■ TRY IT ■
Nothing but an exact copy of the listing should appear in the response.

■ GIVEN DATA ■
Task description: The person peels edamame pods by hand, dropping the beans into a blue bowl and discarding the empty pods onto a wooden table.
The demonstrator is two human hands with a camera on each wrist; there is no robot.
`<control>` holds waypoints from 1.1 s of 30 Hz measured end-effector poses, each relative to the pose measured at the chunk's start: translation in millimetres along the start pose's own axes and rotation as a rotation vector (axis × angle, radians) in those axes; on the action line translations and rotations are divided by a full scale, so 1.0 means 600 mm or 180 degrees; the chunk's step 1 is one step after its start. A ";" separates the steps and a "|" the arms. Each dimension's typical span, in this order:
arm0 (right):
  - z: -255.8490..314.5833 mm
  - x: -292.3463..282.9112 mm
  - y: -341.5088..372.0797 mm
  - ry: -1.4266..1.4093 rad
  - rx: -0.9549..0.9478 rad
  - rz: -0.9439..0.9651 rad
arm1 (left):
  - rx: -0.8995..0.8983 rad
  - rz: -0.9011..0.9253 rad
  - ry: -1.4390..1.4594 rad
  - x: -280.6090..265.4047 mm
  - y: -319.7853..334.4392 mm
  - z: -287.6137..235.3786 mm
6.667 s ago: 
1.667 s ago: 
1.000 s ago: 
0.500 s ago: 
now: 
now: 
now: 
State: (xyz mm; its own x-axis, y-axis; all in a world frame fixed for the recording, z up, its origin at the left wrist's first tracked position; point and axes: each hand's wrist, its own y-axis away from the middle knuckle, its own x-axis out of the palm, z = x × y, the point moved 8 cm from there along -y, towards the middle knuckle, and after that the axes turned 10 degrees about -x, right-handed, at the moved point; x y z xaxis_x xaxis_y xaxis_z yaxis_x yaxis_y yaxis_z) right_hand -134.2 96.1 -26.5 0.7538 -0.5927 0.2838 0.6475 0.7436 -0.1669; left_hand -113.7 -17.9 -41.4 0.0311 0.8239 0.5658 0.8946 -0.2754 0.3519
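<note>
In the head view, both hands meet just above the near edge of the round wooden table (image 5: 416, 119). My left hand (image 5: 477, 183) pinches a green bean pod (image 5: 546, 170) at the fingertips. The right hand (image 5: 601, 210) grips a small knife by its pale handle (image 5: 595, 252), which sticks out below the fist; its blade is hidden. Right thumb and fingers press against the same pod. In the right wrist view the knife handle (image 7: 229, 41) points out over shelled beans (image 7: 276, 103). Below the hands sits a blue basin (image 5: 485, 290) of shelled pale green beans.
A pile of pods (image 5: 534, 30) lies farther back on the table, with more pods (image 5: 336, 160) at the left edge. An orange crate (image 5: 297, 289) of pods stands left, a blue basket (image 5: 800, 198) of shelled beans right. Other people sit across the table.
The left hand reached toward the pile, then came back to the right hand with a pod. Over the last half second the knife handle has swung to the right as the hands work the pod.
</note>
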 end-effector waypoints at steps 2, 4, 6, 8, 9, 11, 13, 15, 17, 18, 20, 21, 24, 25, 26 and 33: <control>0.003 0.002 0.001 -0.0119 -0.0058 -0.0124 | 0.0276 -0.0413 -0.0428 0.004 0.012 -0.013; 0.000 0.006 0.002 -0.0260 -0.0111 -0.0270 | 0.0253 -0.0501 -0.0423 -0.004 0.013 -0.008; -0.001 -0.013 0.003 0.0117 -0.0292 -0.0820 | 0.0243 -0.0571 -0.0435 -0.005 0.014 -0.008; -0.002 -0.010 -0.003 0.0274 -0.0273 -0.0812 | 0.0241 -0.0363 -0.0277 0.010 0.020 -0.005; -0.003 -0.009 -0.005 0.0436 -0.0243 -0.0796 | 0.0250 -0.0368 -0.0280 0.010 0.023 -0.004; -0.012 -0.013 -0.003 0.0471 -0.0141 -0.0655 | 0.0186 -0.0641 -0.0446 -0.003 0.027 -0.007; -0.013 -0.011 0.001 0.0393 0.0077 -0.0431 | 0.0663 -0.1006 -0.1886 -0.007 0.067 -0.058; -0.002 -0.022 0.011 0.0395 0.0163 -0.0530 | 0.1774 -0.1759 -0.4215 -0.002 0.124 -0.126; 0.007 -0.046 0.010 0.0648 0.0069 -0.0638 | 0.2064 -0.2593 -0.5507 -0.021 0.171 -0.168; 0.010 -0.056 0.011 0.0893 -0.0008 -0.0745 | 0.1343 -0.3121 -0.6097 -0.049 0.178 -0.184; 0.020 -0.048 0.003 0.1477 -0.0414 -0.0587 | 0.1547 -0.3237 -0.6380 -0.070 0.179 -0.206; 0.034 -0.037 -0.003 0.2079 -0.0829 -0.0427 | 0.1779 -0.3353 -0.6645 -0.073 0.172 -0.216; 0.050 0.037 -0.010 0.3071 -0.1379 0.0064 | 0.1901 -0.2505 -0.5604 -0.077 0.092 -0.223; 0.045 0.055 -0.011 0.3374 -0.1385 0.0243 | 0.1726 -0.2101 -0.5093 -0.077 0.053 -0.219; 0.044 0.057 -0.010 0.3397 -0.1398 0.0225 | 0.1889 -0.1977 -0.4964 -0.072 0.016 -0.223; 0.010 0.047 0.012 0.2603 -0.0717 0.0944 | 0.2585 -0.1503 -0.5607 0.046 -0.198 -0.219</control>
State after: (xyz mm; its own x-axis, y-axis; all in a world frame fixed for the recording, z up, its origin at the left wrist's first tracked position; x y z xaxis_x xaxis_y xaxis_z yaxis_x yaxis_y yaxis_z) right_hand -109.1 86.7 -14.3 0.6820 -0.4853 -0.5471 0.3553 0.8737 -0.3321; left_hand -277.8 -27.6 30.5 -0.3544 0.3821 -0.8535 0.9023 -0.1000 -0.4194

■ SOLUTION FOR THIS EXERCISE ■
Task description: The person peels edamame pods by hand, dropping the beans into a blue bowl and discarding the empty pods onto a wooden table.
The demonstrator is two human hands with a camera on each wrist; there is no robot.
`<control>` holds waypoints from 1.1 s of 30 Hz measured end-effector poses, each relative to the pose measured at the chunk's start: translation in millimetres along the start pose's own axes and rotation as a rotation vector (axis × angle, radians) in those axes; on the action line translations and rotations are divided by a full scale, so 1.0 means 600 mm or 180 degrees; the chunk's step 1 is one step after its start. A ";" separates the steps and a "|" the arms. Each dimension's typical span, in this order:
arm0 (right):
  - z: -255.8490..314.5833 mm
  - x: -292.3463..282.9112 mm
  - y: -341.5088..372.0797 mm
  - ry: -1.4266..1.4093 rad
  - rx: -0.9549..0.9478 rad
  - rz: -0.9439..0.9651 rad
arm1 (left):
  - rx: -0.8995..0.8983 rad
  - rz: -0.9011..0.9253 rad
  - ry: -1.4390..1.4594 rad
  - x: -280.6090..265.4047 mm
  - y: -319.7853..334.4392 mm
  - z: -287.6137..235.3786 mm
6.667 s ago: 
1.667 s ago: 
1.000 s ago: 
0.500 s ago: 
now: 
now: 
now: 
State: (xyz mm; its own x-axis, y-axis; all in a world frame fixed for the recording, z up, its origin at the left wrist's first tracked position; point and axes: each hand's wrist, its own y-axis away from the middle knuckle, its own x-axis out of the palm, z = x × y, the point moved 8 cm from there along -y, towards the middle knuckle, and after that the axes turned 10 degrees about -x, right-handed, at the moved point; x y z xaxis_x xaxis_y xaxis_z yaxis_x yaxis_y yaxis_z) right_hand -134.2 96.1 -26.5 0.7538 -0.5927 0.2838 0.6475 0.7436 -0.1669; left_hand -113.7 -17.9 -41.4 0.0311 0.8239 0.5658 0.8946 -0.2754 0.3519
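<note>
In the head view, both hands meet just above the near edge of the round wooden table (image 5: 416, 119). My left hand (image 5: 477, 183) pinches a green bean pod (image 5: 546, 170) at the fingertips. The right hand (image 5: 601, 210) grips a small knife by its pale handle (image 5: 595, 252), which sticks out below the fist; its blade is hidden. Right thumb and fingers press against the same pod. In the right wrist view the knife handle (image 7: 229, 41) points out over shelled beans (image 7: 276, 103). Below the hands sits a blue basin (image 5: 485, 290) of shelled pale green beans.
A pile of pods (image 5: 534, 30) lies farther back on the table, with more pods (image 5: 336, 160) at the left edge. An orange crate (image 5: 297, 289) of pods stands left, a blue basket (image 5: 800, 198) of shelled beans right. Other people sit across the table.
The left hand reached toward the pile, then came back to the right hand with a pod. Over the last half second the knife handle has swung to the right as the hands work the pod.
</note>
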 end-effector waypoints at steps 2, 4, 6, 8, 9, 11, 13, 15, 17, 18, 20, 21, 24, 25, 26 and 33: <control>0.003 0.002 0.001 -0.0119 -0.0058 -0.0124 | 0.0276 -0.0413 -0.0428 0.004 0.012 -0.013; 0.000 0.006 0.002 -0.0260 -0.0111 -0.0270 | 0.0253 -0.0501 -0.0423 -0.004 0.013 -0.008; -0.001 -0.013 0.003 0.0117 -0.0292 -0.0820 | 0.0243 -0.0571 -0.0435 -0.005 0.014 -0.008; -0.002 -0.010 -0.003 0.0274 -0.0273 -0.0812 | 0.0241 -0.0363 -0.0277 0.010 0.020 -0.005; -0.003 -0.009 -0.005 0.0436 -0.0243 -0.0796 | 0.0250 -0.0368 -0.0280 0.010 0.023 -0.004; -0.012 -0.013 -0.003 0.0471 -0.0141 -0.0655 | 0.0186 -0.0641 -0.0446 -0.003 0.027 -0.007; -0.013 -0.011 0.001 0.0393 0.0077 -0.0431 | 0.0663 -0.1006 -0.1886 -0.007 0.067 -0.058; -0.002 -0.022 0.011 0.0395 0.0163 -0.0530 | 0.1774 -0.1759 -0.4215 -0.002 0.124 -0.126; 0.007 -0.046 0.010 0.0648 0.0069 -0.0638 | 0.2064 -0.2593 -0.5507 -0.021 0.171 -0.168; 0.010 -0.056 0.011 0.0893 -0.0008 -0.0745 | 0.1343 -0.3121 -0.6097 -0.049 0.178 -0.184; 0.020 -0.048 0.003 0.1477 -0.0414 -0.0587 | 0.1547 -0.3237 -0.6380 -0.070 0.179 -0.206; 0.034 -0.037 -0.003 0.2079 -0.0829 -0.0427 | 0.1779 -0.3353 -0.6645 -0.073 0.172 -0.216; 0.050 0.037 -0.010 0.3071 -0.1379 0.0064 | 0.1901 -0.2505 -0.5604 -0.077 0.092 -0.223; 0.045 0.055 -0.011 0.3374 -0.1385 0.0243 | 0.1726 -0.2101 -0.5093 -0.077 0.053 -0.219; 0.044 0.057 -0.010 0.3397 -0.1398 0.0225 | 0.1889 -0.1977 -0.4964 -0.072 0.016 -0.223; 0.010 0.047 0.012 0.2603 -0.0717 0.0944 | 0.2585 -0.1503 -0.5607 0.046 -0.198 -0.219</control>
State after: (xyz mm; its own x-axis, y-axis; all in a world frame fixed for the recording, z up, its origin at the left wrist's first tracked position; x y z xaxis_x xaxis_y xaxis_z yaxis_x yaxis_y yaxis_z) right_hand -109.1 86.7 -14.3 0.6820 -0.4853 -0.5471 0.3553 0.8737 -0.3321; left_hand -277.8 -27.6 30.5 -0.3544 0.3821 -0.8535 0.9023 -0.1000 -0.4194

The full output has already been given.